# Instructions for the task
Search the material for the string "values" and copy each line where it occurs.

━━━━━ Supplied records ━━━━━

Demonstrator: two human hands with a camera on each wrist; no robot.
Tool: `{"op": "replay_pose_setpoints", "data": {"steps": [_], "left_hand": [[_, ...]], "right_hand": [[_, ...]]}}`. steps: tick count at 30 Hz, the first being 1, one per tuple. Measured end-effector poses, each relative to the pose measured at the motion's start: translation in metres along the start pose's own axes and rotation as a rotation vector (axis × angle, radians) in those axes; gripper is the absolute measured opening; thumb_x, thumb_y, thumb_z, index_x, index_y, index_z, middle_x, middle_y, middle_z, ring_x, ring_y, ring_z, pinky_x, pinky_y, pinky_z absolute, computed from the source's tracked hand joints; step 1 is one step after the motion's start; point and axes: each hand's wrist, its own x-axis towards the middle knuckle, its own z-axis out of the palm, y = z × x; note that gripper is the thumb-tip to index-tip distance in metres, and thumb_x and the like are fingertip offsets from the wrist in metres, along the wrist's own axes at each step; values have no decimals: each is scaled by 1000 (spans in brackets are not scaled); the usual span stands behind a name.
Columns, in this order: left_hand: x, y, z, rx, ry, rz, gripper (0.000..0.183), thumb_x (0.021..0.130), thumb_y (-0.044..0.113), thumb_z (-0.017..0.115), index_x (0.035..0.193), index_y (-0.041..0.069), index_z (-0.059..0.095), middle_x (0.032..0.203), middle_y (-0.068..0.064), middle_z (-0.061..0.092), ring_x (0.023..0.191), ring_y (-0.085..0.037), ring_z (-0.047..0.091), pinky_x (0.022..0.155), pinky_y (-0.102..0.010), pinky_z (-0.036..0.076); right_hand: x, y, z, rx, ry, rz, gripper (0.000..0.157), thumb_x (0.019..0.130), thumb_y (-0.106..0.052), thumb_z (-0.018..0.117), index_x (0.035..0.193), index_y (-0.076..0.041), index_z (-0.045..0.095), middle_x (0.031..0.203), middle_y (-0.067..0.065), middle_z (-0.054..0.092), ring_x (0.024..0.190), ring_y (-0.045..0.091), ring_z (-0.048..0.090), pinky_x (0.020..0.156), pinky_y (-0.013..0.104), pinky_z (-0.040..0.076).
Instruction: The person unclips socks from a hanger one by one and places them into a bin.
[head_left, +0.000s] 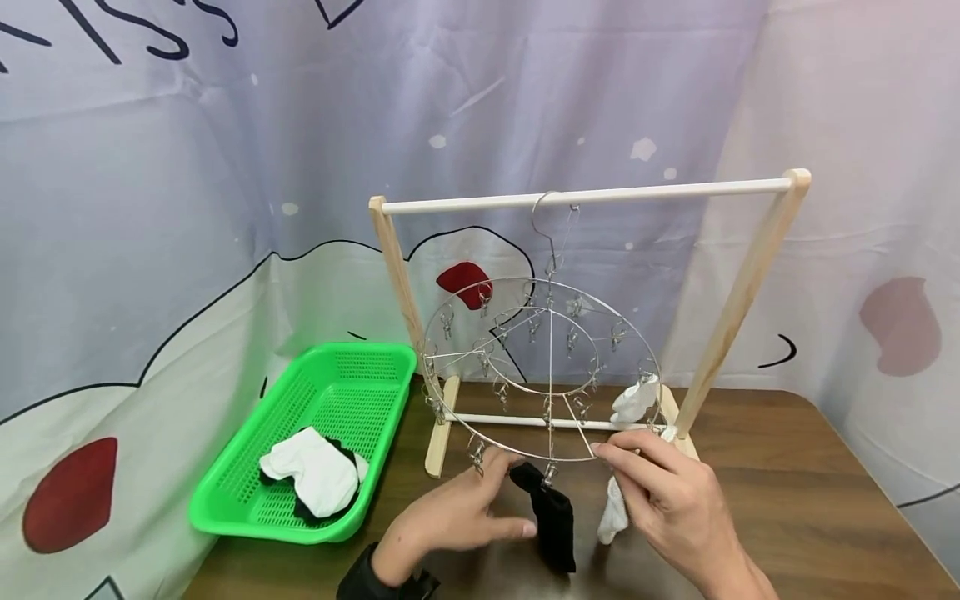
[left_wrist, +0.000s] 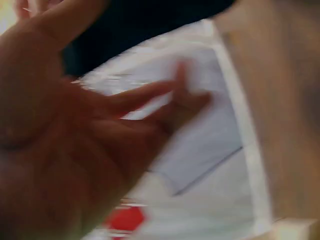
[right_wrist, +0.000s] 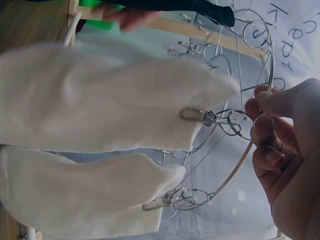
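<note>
A round wire clip hanger (head_left: 551,375) hangs tilted from a rack, its near edge low. My right hand (head_left: 667,500) pinches the hanger's outer ring between thumb and fingers, also seen in the right wrist view. From a clip at the near edge hangs a black cloth piece (head_left: 553,521). Close to its left side is my left hand (head_left: 468,504), fingers extended; it is blurred in the left wrist view. Two white cloth pieces, one nearer my right hand (right_wrist: 105,105) and one beyond (right_wrist: 80,195), hang from clips. My right hand partly hides the nearer one in the head view.
A green basket (head_left: 225,475) at the left holds a white eye mask (head_left: 318,475) lying over black cloth. The wooden rack with a white top bar (head_left: 637,194) stands on the brown table (head_left: 810,500). A printed curtain (head_left: 337,125) hangs behind.
</note>
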Motion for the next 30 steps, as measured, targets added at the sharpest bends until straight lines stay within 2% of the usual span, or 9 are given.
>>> {"op": "replay_pose_setpoints", "data": {"steps": [2,4,9,11,14,20,24,27,30], "left_hand": [[7,-7,5,-146,12,9,64,77,60,55,131,34,31,106,7,48,71,-5,55,60,-24,52],[11,-6,6,-279,20,48,52,80,53,58,125,35,39,101,9,55,59,-4,54,49,-21,50],[10,17,-4,-466,55,124,16,88,32,56,100,23,59,74,2,64,52,-7,57,42,-21,49],[7,27,-11,-490,66,126,10,89,27,56,93,19,61,66,-1,63,51,-8,58,42,-21,49],[4,38,-19,-500,64,133,11,89,24,56,94,17,62,69,-2,65,55,-8,60,46,-20,50],[3,43,-19,-526,56,131,13,89,24,56,97,17,62,73,-1,67,58,-7,61,43,-19,48],[3,45,-17,-510,66,136,12,89,26,56,95,17,62,72,0,67,56,-6,61,41,-18,47],[2,48,-18,-505,67,128,12,89,26,56,95,17,62,72,0,66,55,-6,61,42,-17,46],[1,50,-18,-514,57,124,12,89,25,55,96,17,62,73,-1,66,54,-6,60,43,-17,47]], "right_hand": [[-2,-1,3,13,0,-4,28,71,5,58,93,-8,70,82,5,63,68,14,56,50,17,42],[-4,-1,5,20,-5,-3,28,71,5,59,93,-8,70,83,5,63,67,11,55,49,15,41],[-9,0,11,21,-16,16,29,70,4,64,95,-10,69,84,3,63,63,5,51,45,10,37],[-10,0,11,20,-22,30,30,69,3,66,96,-10,69,85,3,63,60,2,48,45,8,35],[-11,0,11,21,-27,40,30,68,2,69,96,-10,69,85,3,63,58,-1,45,44,7,34],[-6,-3,10,30,-20,40,30,68,2,69,96,-8,69,86,4,63,57,-1,44,44,7,33],[-1,-5,7,22,79,43,27,68,4,66,94,-3,69,84,8,65,56,2,44,42,8,31],[1,-9,6,4,156,46,22,67,6,61,86,-2,69,72,4,62,54,4,42,41,9,28],[3,-17,8,30,124,50,21,65,6,58,82,-2,67,64,-2,55,51,0,39,41,8,27]]}}
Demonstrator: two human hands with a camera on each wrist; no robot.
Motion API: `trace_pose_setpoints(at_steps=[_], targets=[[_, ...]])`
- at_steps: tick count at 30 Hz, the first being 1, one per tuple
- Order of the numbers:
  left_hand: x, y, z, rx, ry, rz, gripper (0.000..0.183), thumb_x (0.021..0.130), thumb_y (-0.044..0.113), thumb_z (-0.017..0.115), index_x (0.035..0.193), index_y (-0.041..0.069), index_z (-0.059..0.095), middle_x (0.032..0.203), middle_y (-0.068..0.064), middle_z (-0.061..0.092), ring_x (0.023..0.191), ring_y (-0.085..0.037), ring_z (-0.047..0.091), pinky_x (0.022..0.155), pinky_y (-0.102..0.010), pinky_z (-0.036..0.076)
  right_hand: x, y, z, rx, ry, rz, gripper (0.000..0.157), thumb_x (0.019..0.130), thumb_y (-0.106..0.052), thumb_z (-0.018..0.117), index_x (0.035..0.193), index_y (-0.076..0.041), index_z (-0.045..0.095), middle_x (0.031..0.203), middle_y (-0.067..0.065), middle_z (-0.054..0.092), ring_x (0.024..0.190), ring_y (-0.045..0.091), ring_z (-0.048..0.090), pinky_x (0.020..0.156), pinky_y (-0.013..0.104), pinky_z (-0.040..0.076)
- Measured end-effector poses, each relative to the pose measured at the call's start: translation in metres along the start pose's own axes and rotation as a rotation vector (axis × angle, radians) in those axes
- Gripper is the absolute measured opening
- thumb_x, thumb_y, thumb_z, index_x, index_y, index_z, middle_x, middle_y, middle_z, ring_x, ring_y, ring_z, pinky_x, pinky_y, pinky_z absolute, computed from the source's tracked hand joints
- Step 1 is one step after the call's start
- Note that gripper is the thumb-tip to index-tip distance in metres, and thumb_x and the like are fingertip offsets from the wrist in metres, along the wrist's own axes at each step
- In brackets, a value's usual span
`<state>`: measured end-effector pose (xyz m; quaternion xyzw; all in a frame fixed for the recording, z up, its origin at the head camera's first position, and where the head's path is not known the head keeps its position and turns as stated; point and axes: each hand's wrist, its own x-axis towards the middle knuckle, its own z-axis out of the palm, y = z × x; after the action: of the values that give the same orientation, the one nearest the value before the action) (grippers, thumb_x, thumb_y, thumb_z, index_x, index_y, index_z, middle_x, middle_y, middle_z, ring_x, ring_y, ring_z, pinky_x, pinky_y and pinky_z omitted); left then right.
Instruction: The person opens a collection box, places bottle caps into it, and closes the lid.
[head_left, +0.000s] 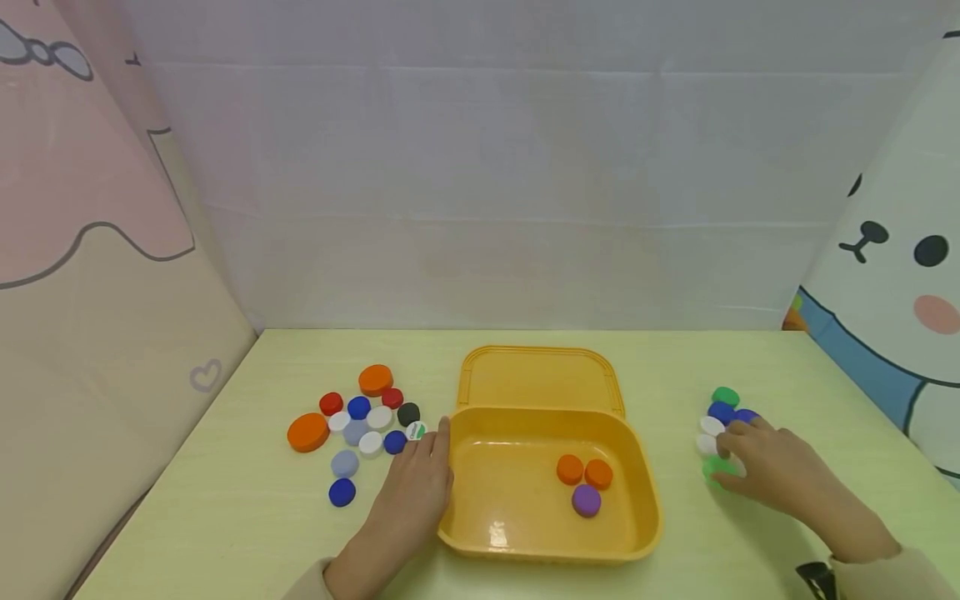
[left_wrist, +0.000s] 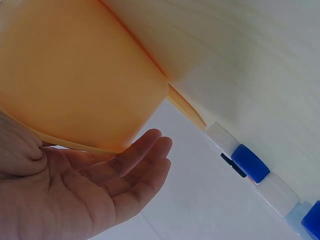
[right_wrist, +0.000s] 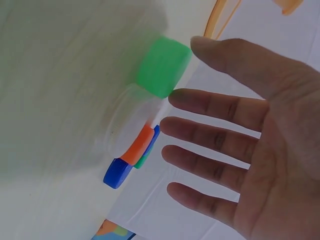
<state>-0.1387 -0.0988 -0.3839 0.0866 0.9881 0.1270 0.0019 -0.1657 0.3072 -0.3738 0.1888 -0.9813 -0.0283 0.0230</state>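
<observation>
In the head view my left hand [head_left: 422, 479] rests along the left rim of a yellow plastic box [head_left: 517, 546], fingers fairly straight. The left wrist view shows the palm and thumb [left_wrist: 20, 147] at the box's edge. Inside the box lie two orange bottle caps [head_left: 570, 469] and a purple cap [head_left: 587, 501]. At the right, my right hand [head_left: 783, 467] reaches over a small group of caps. Its thumb and index finger are at a light green cap [right_wrist: 164, 67], spread apart; whether they press it is unclear. White caps [head_left: 711, 427] and blue caps [head_left: 722, 412] lie beside it.
A yellow lid [head_left: 540, 379] lies behind the box. Left of the box is a loose cluster of caps, including large orange caps [head_left: 307, 432], red caps [head_left: 331, 404] and a black cap [head_left: 408, 414]. A pale curtain [head_left: 480, 208] hangs behind the table.
</observation>
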Motion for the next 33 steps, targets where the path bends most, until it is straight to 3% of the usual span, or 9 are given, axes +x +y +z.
trace_pose_setpoints(at_steps=[10, 18, 25, 33], targets=[[0.000, -0.001, 0.002, 0.009, 0.020, 0.015, 0.054, 0.092, 0.017, 0.050, 0.141, 0.004, 0.030, 0.126, -0.014, 0.051, 0.109, -0.030, 0.050, 0.097, -0.043, 0.042, 0.000, 0.003, 0.004, 0.007, -0.041, 0.010, 0.029, 0.063, -0.034, 0.079, 0.080, -0.015, 0.063, 0.085, -0.002, 0.057, 0.079, 0.021, 0.052, 0.058, 0.037, 0.044], [0.000, 0.000, 0.001, -0.006, 0.002, 0.000, 0.055, 0.092, 0.017, 0.050, 0.142, 0.005, 0.029, 0.128, -0.014, 0.050, 0.111, -0.030, 0.049, 0.098, -0.043, 0.041, 0.000, 0.003, 0.008, 0.003, -0.052, 0.007, 0.031, 0.064, -0.034, 0.078, 0.082, -0.014, 0.065, 0.085, -0.002, 0.057, 0.078, 0.020, 0.050, 0.059, 0.037, 0.044], [0.000, 0.001, 0.000, -0.011, -0.010, -0.015, 0.055, 0.092, 0.018, 0.049, 0.142, 0.006, 0.029, 0.128, -0.013, 0.050, 0.112, -0.029, 0.048, 0.099, -0.042, 0.041, 0.001, 0.000, 0.001, -0.016, 0.004, -0.012, 0.034, 0.062, -0.036, 0.079, 0.082, -0.015, 0.063, 0.083, -0.003, 0.055, 0.077, 0.019, 0.050, 0.056, 0.032, 0.041], [0.000, 0.000, 0.000, -0.003, 0.000, -0.003, 0.054, 0.092, 0.017, 0.049, 0.142, 0.005, 0.029, 0.128, -0.014, 0.050, 0.112, -0.030, 0.049, 0.098, -0.042, 0.041, 0.004, -0.012, -0.015, -0.046, 0.125, -0.094, 0.034, 0.063, -0.036, 0.079, 0.084, -0.015, 0.063, 0.086, -0.002, 0.056, 0.075, 0.019, 0.052, 0.055, 0.030, 0.039]])
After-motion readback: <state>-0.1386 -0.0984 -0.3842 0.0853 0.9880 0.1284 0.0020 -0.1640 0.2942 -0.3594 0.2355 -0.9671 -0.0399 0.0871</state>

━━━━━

# Expected answer
Tool: `{"op": "replay_pose_setpoints", "data": {"steps": [_], "left_hand": [[_, ...]], "right_hand": [[_, ...]]}}`. steps: tick count at 30 Hz, the first being 1, one per tuple. Measured end-effector poses, each relative to the pose measured at the motion's start: translation in metres along the start pose's own axes and rotation as a rotation vector (axis × angle, radians) in those axes; gripper is the absolute measured opening; thumb_x, thumb_y, thumb_z, index_x, index_y, index_z, middle_x, middle_y, middle_z, ring_x, ring_y, ring_z, pinky_x, pinky_y, pinky_z absolute, computed from the source's tracked hand joints; step 1 is one step after the motion's start; point and axes: each hand's wrist, its own x-axis towards the middle knuckle, its own z-axis out of the palm, y = z × x; note that gripper is the thumb-tip to index-tip distance in metres, and thumb_x and the like are fingertip offsets from the wrist in metres, along the wrist's own axes at each step; values have no decimals: each is scaled by 1000 (spans in brackets are not scaled); the usual span stands behind a name.
`<state>`: measured end-effector pose (xyz m; quaternion xyzw; all in a frame fixed for the recording, z up, its origin at the head camera's first position, and where the head's path is not known the head keeps its position and turns as stated; point and axes: each hand's wrist, its own x-axis towards the middle knuckle, its own z-axis out of the palm, y = z × x; after the action: of the values that give the same orientation, the one nearest the value before the action) (grippers, thumb_x, thumb_y, thumb_z, index_x, index_y, index_z, middle_x, middle_y, middle_z, ring_x, ring_y, ring_z, pinky_x, pinky_y and pinky_z omitted); left then right.

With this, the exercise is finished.